Perché tutti gli uomini a venire potessero sentirsi legati al geniale Odisseo da un vincolo, se non di sangue, fatto di quel segreto e struggente amore per la virtù e per la conoscenza (urge inchino al Sommo Alighieri).
Come se gli fossimo tutti un po’ sodali per passione e avventura.
Insomma, l’ho compreso quando è giunta la notizia dell’approdo ad Itaca del fotoreporter bitontino Lorenzo Scaraggi.
Partito dal nostro borgo natio, ha voluto misurare a passi (non penso proprio tardi e lenti) lo spazio che ci separa da quel luogo dell’anima che è l’isola sunnominata.
Par di vederlo, Lorenzo, col suo zaino pieno zeppo di sogni e idee e la sua reflex al collo, pronto a scattare istantanee colte dai suoi mobili occhi ladri di luce.
Anzi, di tutto.
Cieli, nuvole, sole, stelle, luna, alberi, onde: tutto sarà diluviato dentro il suo cuore durante questo cammino solitario e affollato.
Infine, l’approdo in quella terra antica.
Lo smarrimento che, d’improvviso, ti afferra l’anima, se appena svaporano le inquietudini dell’andare.
E allora senti che l’essenza del destino d’un ulisside è davvero il viaggio, come scriveva Kavafis.
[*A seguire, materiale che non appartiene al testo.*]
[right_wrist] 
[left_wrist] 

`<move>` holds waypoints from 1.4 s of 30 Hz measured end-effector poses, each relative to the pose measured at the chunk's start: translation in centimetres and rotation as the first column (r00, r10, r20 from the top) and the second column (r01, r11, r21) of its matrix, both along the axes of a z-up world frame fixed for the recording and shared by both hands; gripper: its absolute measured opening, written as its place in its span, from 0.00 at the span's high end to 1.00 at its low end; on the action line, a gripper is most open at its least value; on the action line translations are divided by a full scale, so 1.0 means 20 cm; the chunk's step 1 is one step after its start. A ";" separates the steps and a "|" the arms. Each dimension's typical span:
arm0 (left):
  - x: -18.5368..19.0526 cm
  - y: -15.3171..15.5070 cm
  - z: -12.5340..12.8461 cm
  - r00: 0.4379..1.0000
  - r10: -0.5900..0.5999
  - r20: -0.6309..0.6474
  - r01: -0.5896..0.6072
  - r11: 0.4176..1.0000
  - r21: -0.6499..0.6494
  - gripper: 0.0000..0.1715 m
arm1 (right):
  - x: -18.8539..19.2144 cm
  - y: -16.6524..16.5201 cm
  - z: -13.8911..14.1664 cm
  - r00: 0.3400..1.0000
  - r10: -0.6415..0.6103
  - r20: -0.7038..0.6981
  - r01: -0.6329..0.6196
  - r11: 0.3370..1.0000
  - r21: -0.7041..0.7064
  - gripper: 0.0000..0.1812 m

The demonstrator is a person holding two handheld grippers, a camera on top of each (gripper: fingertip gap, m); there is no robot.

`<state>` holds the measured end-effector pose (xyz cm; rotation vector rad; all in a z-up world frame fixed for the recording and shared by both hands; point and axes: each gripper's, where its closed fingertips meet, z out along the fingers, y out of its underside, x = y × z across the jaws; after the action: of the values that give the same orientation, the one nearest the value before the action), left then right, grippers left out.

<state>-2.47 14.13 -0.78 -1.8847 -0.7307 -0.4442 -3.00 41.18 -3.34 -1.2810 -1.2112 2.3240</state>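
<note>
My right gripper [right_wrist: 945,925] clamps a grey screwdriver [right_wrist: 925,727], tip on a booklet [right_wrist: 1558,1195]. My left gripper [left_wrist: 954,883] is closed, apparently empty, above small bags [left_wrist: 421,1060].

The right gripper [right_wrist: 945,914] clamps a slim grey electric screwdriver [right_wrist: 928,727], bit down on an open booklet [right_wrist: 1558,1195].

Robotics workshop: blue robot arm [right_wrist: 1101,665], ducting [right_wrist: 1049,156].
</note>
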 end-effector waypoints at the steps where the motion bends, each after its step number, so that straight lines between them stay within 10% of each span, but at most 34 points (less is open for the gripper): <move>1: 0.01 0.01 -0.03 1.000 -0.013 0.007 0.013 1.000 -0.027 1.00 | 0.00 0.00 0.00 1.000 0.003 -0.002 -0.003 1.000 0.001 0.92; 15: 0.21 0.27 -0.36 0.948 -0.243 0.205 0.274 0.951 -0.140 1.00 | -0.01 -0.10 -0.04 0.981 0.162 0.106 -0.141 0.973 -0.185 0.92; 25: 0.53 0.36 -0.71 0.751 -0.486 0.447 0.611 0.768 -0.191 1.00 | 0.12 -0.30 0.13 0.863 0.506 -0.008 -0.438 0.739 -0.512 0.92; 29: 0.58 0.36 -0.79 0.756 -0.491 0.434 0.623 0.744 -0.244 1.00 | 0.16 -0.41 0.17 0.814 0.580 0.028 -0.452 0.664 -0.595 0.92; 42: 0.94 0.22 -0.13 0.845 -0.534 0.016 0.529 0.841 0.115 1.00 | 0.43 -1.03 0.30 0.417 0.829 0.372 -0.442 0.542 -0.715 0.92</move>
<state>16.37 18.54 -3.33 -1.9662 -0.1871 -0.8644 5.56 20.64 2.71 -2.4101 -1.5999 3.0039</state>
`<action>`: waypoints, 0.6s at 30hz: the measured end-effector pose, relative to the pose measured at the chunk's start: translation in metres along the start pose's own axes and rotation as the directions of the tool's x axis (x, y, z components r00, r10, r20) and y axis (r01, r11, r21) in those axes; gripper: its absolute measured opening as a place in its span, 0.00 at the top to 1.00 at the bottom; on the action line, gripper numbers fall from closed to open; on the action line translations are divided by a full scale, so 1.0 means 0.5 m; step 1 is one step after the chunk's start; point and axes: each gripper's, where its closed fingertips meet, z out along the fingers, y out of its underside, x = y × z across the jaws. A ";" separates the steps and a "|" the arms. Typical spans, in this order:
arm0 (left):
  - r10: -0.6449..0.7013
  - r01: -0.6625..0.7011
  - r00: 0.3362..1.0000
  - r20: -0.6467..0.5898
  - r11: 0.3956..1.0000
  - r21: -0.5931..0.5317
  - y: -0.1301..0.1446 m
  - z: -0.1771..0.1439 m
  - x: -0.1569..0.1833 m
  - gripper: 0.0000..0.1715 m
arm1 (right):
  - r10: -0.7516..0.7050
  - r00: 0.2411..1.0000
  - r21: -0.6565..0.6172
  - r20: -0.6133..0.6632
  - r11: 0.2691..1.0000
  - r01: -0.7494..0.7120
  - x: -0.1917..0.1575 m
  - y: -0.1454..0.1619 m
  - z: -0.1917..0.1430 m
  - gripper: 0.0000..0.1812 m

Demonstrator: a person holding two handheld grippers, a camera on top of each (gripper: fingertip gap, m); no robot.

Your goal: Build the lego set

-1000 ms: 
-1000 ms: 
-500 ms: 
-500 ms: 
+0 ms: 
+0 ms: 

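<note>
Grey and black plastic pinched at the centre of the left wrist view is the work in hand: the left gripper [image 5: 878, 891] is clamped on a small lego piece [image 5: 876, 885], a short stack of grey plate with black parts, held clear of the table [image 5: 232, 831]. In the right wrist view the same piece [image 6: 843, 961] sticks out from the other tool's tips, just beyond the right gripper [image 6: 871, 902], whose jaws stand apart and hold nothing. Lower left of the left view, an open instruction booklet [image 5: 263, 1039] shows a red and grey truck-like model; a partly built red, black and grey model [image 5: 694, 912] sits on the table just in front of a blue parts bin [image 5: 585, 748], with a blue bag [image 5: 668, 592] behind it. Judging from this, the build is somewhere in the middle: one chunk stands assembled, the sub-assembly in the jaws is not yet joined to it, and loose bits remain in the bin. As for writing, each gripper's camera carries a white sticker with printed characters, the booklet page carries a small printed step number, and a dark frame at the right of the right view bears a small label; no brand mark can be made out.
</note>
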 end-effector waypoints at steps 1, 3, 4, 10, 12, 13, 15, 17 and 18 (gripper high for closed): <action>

Lorenzo si sarà fumato una sigaretta arrotolata piano, avrà guardato lontano un punto a lui solo visibile, avrà raccolto tutti i frammenti della nostalgia, riponendoli studiatamente nella sacca, ed avrà ripreso a camminare, nel senso opposto.
“E subito riprende/il viaggio/come/dopo il naufragio/un superstite/lupo di mare“, viene in provvidenziale soccorso Giuseppe Ungaretti.
Ma può un folle ed impavido epigono del famoso re di quell’isola sopravvivere al trito scialo dei butuntini giorni?
E, soprattutto, lo sa che basta uno specchio per trovare il desiato porto, sepolto dentro ognuno di noi?